1976年に出版された、荒木貢『私は狂っていない! つくられた精神病者』(山手書房)(Amazon書籍ページ)には、遺産相続で「争族」化したきょうだいが、相手方を強制入院させてしまった事例が掲載されています(私事ですが、著者は小学校の同級生のお父さんです)。
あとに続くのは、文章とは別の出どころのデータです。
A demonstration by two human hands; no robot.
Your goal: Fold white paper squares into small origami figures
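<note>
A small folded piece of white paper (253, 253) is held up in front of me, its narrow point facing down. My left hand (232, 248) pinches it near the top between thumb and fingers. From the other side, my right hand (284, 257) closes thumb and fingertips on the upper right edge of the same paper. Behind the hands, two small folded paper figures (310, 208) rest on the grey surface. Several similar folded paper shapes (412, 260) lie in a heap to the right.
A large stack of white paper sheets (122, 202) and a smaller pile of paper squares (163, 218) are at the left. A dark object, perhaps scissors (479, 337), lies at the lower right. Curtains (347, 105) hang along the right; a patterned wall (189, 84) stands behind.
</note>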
また私は、家族から性的虐待を受けていた若い女性から、家族に強制入院させられた経験を聞いたことが数回あります。被害に泣き寝入りしない姿勢を示したところ、性的虐待の加害者である家族(多くは父親)に強制入院させられ、数ヶ月~数年間、薬で寝たきりにされていたのだそうです。話を聞いた第三者としては、「間違いなく事実である」「間違いなく事実でない」のいずれとも判断できません。ただ、特に未成年の子に対しては、親がそのように入院させることは不可能ではありません。その一方で、入院させられる本人が取れる対抗策は非常に少ないのです。
姜さんは
「入院のときに弁護士の関与や裁判所の判断がないと、『他人の人権を制限する』ということの重みに対する感覚が不十分な状態で、強制入院が使われることになるのではないかと懸念しています。現状が既にそうですから」
と懸念し、
「家族や警察の主張だけにもとづいて入院させられ、本人が反論すると、『妄想』と片付けられたりすることは、実際にありえます。ですから、本人の味方になって反論出来る人が、入院時に必要であるはずなんです」
と語ります。
もしも本当に入院の必要な場面だったら、「自分の味方がいる」という感覚は、安心して入院できることや治療効果にもつながるでしょう。
精神疾患は、誰にでも起こりえます。特に高齢になれば、認知症と言う形で、多くの人が当事者になるのです。
明日は我が身。
「将来の自分が措置入院されることになったとき、どういう制度であってほしいか?」という視点から、ぜひ、措置入院を考えなおしてみてください。